Domingo no Parque

Surfe e ritos

Alheio aos rótulos, o surfista acorda de madrugada, monitora o vento, tira a aliança, se benze três vezes e segue seus ritos

17 de Julho de 2022, 16:48

Lúcio Verçoza é sociólogo, professor e autor do livro 'Os Homens-cangurus dos Canaviais alagoanos'

Madrugada. Luzes dos postes acesas. Retira a aliança da mão esquerda. Devagar. Para não acordar quem dorme. Abre a porta sem fazer ruído. Antes de fechar, deixa um bilhete sobre a mesa. Sai escondido. Silenciosamente escondido. Anda pelo asfalto. Pisa na areia fina da praia. A areia apita. A testa do sol aparece no horizonte. Os olhos do sol prestes a observar o dia. Se benze três vezes, pede licença e entra no mar. 

O surfe tem seus rituais. Retirar a aliança é um deles. Se ela estiver folgada no dedo, Iemanjá leva. Observar o vento é outro. Se está terral, a onda fica lisinha, formando um véu quando a crista se lança. Um véu de água que lembra o véu de noiva. Novamente a imagem do anel e do altar: se esquecer de tirar do dedo, as águas levam. E é difícil que a esposa, ou o marido, compreenda por que se chegou em casa sem aliança, ainda mais depois de uma manhã de tanto prazer fora do recinto doméstico. É quase impossível não se sentir traída(o). No caso do surfista que perde a aliança, é quase impossível não se sentir traindo — a não ser que seja um casal de surfistas.

Está terral: onda fica lisinha formando um véu quando a crista se lança/Foto/Douglas Lima

É, tem coisas que somente sufistas podem compreender. O grito de “wohoo”, por exemplo. Quando a onda rainha quebra varrendo a arrebentação, ou quando se completa um tubo, é difícil não gritar: “wohooo!”. Pode até parecer abobalhado para quem não surfa, mas tudo muda se compreendermos que se trata de um gesto ritual, tão importante quanto grito de gol para os amantes do futebol. O gol é o grito de gozo depois de uma enorme carga de tensão acumulada. O “uhhh!”, da bola na trave, é o grito de quase gol, de quase gozo. Ainda que haja semelhanças, é preciso reconhecer diferenças entre os ritos. É que quem grita gol se sente em campo com o seu time, mas não toca na bola — a não ser que ela vá parar na arquibancada. E quem grita “wohoo” está no mar e sobre as ondas. No surfe não existem dois times em oposição.

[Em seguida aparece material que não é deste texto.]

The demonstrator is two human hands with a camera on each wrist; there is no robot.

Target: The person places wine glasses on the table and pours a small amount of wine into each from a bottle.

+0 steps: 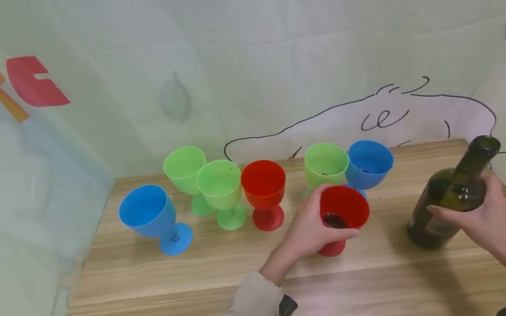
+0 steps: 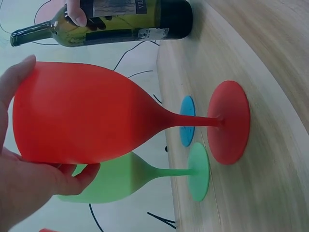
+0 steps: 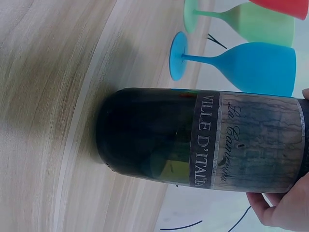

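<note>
My left hand [image 1: 307, 230] grips a red goblet [image 1: 349, 204] round its bowl, thumb on the near side and fingers behind. Dark liquid lies at the bottom of that bowl. In the left wrist view the goblet [image 2: 87, 111] stands upright, its foot at the tabletop. To the right, my right hand [image 1: 492, 221] holds a dark green wine bottle [image 1: 428, 217] round its upper body. The bottle's mouth is uncorked and its base is right at the wood. The right wrist view shows its label [image 3: 256, 140] and a few fingertips [image 3: 285, 208].
Behind the held goblet stand a green goblet [image 1: 323, 161] and a blue goblet [image 1: 370, 163], each with something dark inside. Farther left are another red goblet [image 1: 264, 189], two green ones [image 1: 219, 184] [image 1: 185, 170] and a blue one [image 1: 148, 213]. A printed cloth [image 1: 246, 72] hangs behind the wooden table [image 1: 158, 311].
</note>
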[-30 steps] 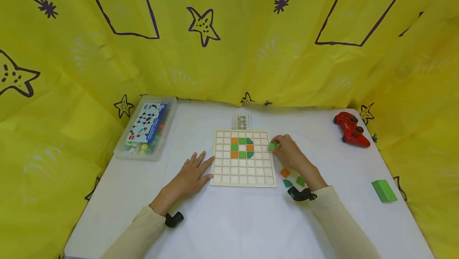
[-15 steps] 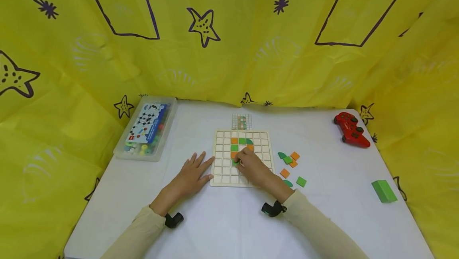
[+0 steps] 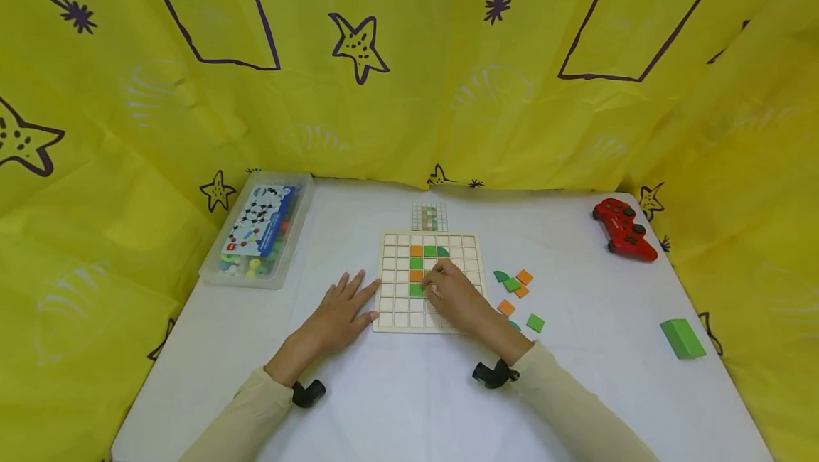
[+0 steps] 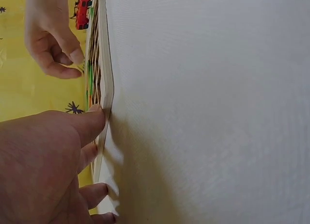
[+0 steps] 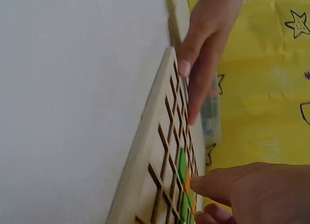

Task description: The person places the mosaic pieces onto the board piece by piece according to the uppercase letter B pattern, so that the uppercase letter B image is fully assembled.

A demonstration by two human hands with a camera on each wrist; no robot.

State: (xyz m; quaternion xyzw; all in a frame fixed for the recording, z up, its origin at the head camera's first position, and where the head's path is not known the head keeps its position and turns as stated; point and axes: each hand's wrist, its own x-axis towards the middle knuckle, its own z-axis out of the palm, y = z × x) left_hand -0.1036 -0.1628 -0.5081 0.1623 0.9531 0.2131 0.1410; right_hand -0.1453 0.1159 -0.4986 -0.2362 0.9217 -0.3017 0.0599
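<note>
A wooden grid board point(image 3: 397, 305) lies on the white table, with orange and green tiles forming a pattern in its cells. My right hand point(image 3: 459, 300) hovers over the middle of the board, covering part of that pattern. In the left wrist view, its thumb and forefinger stand apart with nothing between them. Left of those fingertips, a green square tile point(image 3: 416, 291) sits in the cell below an orange square tile point(image 3: 416, 276). My left hand point(image 3: 339, 313), fingers spread, rests on the table and touches the board's left edge with its thumb point(image 4: 89, 124) and forefinger.
Behind the board lies a small pattern card point(image 3: 429, 217). Loose tiles, among them an orange square point(image 3: 506, 308) and a green square point(image 3: 535, 323), lie right of it. A clear plastic box point(image 3: 256, 229) stands left, a red game controller point(image 3: 624, 229) and green block point(image 3: 682, 338) right.
My right hand carried a green square tile leftward from beside the board, set it in a cell below the orange tile, and let go, shifting slightly right. My left hand stayed put.
</note>
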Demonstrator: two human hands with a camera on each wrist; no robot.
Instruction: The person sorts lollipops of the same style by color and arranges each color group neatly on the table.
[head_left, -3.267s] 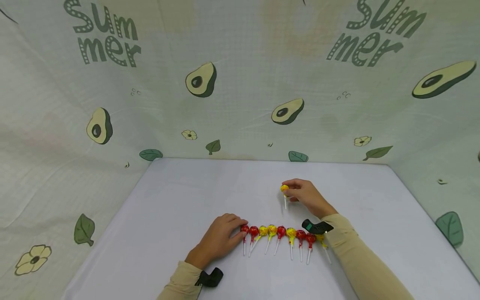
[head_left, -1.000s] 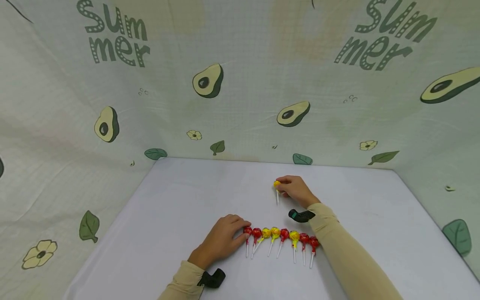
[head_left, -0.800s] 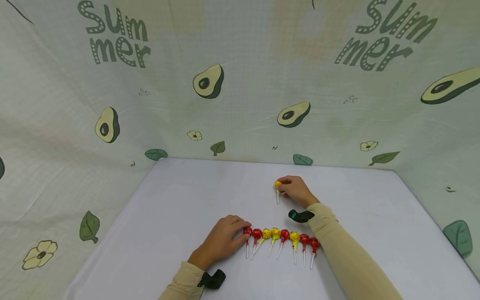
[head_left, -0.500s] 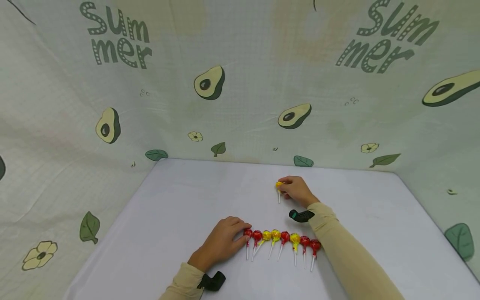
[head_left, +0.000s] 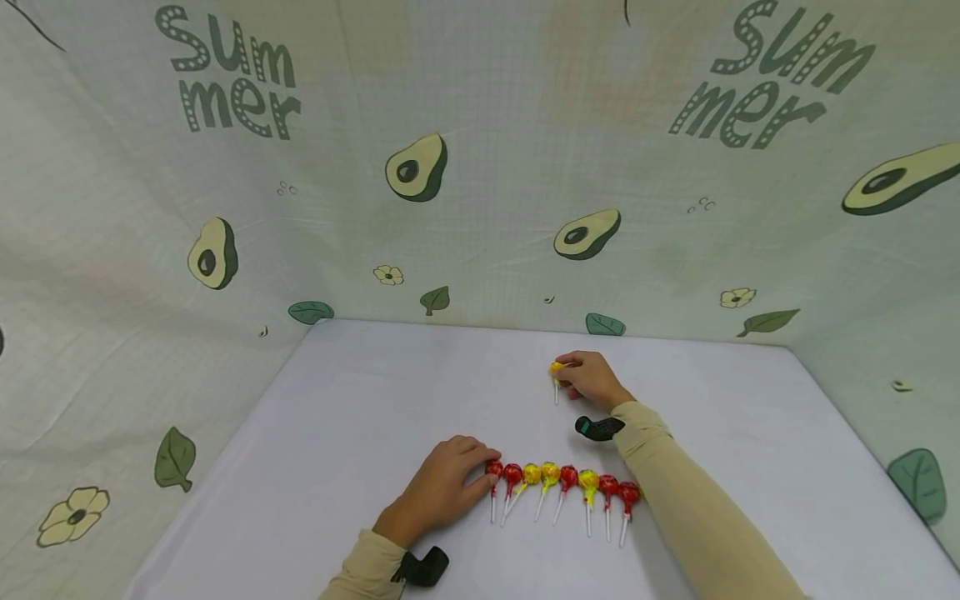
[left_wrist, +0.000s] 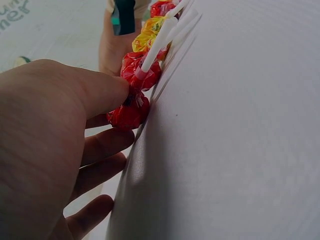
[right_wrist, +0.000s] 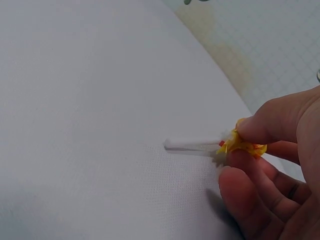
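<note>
now slightly farther left, pinching a yellow lollipop (right_wrist: 235,143) in right hand (head_left: 594,379) — still outside the lollipop row (head_left: 550,473); pinching its leftmost red lollipop (left_wrist: 128,115) in left hand (head_left: 446,483).

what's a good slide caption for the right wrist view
A right hand pinches a yellow-wrapped, round-headed lollipop by its head, its white stick seen against a white tabletop.

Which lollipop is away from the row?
The yellow lollipop pinched in the right hand. It alone is beyond the row; the others in view lie side by side.
</note>
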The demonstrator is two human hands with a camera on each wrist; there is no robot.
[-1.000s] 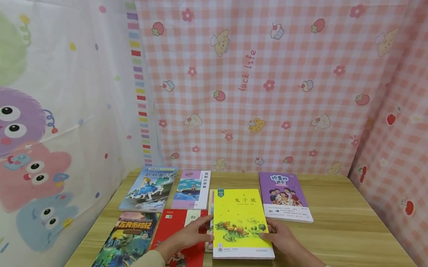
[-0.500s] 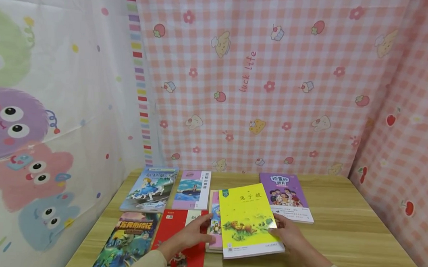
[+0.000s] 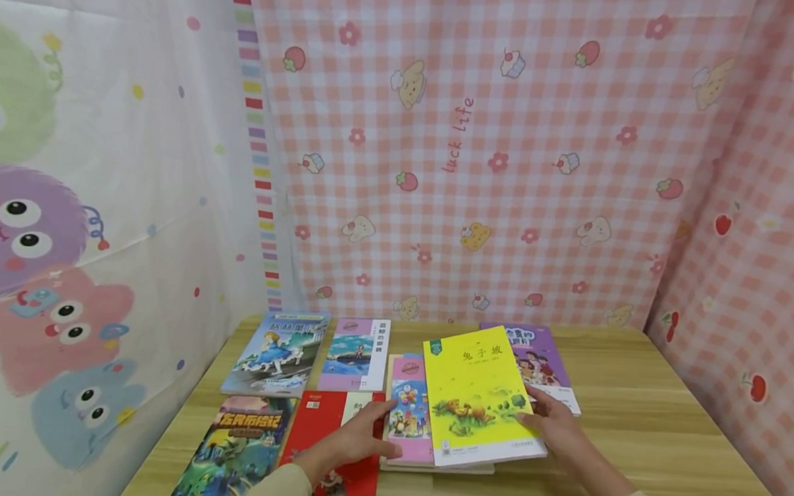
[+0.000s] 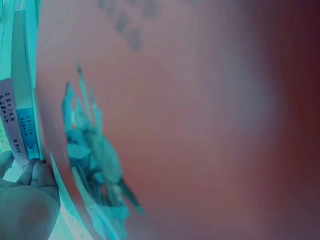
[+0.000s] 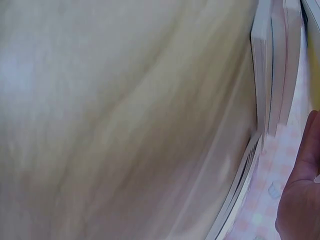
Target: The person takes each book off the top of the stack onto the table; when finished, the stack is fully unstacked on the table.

Há apenas a pessoa, a prancha e o mar. Apesar das diferenças, o ponto é que o “wohoo” é tão incontrolável quanto o grito de gol.  

Se benze três vezes, pede licença e entra no mar

Nas partidas de tênis, é comum os jogadores gemerem: “Uaammm!” “Oeennn!” “Ahhh!”. Gustavo Kuerten era um mestre nisso. Sem gemido, a partida perderia a graça e o jogador se desconcentraria. Nos espetáculos de música, a plateia costuma pedir “bis” e “mais um” em alto e bom som. Se não pede, é porque não foi tão bom assim. O mesmo vale para o “wohoo”, é um grito de satisfação e liberação. Um mar clássico sem o som do “wohoo” seria o mesmo de estar na missa e não ouvir “amém”, de estar no teatro e não escutar aplausos.

No caso do surfe e dos seus rituais, o templo e o palco são o mar. O altar e o espetáculo são as ondas. O sagrado é a natureza e o profano é ter que retirar a aliança de manhã cedo. O profano é chegar no trabalho bronzeado e com o sorriso largo, enquanto os colegas estão geralmente pálidos e com o rosto fechado. O profano é que caminhar sobre as águas gera prazer inimaginável. E esse bem-estar faz com que o surfe, para quem surfa, seja algo sagrado. E o sagrado exige um tipo de entrega que parece, para quem não o vivencia, coisa de abobalhado. Alheio aos rótulos, o surfista acorda de madrugada, monitora o vento, tira a aliança, se benze três vezes e segue seus ritos.